The city's lawsuit traces the Sonics' downfall to the 1998 NBA lockout, which diminished fan interest in professional basketball. The Sonics subsequently slid from their mid-1990s success on the court, suffering through a spate of mostly losing seasons in recent years. Annual attendance at games has fallen from more than 600,000 in the mid-1990s to 457,000 last year, according to the suit.
The lawsuit also notes that Bennett has rejected offers from local businessmen who wanted to buy a piece of the team, and cites comments from part-owner Aubrey McClendon that "we didn't buy the team to keep it in Seattle."
"Regrettably, almost from the beginning those Oklahoma owners gave every indication that they did not intend a longtime stay in the city of Seattle," Gorton said.
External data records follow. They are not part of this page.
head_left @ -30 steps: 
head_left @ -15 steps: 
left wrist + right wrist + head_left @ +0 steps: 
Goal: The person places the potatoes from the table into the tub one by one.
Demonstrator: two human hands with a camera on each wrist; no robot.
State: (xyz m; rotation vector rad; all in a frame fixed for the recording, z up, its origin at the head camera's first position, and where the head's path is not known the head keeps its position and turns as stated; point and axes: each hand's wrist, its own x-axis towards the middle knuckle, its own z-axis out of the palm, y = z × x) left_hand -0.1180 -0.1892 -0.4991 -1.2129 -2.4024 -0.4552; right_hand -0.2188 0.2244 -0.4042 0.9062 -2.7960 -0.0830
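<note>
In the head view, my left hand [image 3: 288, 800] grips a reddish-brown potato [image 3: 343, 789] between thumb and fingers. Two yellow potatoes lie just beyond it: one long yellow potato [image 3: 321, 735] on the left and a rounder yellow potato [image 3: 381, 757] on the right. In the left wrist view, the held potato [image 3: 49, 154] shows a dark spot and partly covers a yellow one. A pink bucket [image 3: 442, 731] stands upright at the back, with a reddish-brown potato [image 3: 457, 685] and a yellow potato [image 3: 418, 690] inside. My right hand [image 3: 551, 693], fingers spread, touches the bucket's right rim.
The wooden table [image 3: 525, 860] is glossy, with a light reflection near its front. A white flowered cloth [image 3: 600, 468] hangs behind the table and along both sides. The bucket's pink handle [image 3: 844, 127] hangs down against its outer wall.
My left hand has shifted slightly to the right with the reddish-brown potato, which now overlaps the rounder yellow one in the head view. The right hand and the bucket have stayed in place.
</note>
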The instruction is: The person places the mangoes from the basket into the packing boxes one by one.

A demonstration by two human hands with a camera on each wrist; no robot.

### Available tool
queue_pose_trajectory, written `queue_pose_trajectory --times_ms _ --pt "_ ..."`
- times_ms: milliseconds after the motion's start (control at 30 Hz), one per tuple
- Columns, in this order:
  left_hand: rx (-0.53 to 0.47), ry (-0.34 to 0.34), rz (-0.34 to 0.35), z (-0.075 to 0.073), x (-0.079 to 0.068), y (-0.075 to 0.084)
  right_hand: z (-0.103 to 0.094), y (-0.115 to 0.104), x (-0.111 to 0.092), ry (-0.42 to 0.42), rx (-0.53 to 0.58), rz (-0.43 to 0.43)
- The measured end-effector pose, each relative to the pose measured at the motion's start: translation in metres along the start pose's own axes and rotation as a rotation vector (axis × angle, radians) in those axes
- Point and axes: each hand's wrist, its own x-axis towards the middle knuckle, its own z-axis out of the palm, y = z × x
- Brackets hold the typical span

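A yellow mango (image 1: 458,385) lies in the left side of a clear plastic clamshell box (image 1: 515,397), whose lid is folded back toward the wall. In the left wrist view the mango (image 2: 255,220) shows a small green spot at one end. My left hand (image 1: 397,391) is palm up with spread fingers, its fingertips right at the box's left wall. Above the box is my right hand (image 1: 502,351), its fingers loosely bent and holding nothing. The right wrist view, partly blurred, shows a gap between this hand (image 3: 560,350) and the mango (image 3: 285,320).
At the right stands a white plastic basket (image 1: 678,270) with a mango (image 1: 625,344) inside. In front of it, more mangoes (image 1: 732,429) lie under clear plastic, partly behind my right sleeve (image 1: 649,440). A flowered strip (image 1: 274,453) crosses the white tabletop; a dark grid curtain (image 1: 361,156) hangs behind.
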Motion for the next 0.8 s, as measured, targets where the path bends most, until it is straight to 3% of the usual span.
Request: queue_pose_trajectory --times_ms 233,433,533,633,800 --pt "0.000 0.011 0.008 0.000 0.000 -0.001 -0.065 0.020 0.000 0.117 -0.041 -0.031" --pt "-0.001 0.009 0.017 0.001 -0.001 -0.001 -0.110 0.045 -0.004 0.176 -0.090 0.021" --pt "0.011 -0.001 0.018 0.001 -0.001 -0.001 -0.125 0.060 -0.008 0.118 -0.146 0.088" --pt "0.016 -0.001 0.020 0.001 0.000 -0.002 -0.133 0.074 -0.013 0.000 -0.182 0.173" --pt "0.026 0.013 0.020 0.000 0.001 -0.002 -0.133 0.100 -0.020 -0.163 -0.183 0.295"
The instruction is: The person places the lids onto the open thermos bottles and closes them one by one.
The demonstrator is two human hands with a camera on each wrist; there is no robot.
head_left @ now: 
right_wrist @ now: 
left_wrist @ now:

Gorton called the owners' efforts to get a $500 million arena built in Renton, mostly with taxpayer money, "the kinds of demands that from my perspective were almost designed not to be met."
The first issue a judge will have to decide in the lawsuit is whether the dispute belongs at the courthouse at all.
Bennett's lawyers have argued the lease steers virtually all lease disputes between the city and team to binding arbitration. In that process, a panel of three neutral attorneys would decide which side wins.
But the KeyArena lease says disputes over the "term," or length, of the lease are not subject to arbitration. Carr said that means the Sonics can't break their lease without going to court.
If Seattle is able to keep the dispute in court, the argument will turn to whether a cash buyout is sufficient to compensate the city for the Sonics abandoning KeyArena early.
Normally, landlords can't compel tenants to stay. But city officials argue this situation is unlike a standard landlord-tenant dispute, noting that KeyArena was built to meet the demands of previous Sonics owners.
At the request of the Sonics, the Seattle City Council approved 20-year bonds in 1994 to pay for the renovation of the old Seattle Coliseum, which became KeyArena. The council initially balked at the 15-year lease term because the lease would end before the bonds were paid off. The city has estimated it will still owe $30 million on that renovation in 2010.
"The city reluctantly agreed to a 15-year lease term in order to have the Sonics play here," Carr said. "We didn't agree to a 12- or 13-year lease term."
Carr said it will take weeks, and perhaps several months, before the lawsuit is resolved.
Brian Robinson, co-founder of the fan group Save Our Sonics and Storm, applauded the city's "aggressive stance" and said the NBA should think hard about whether to approve relocation requests from team owners who break leases.
"Every NBA city has to be watching this action really closely," Robinson said.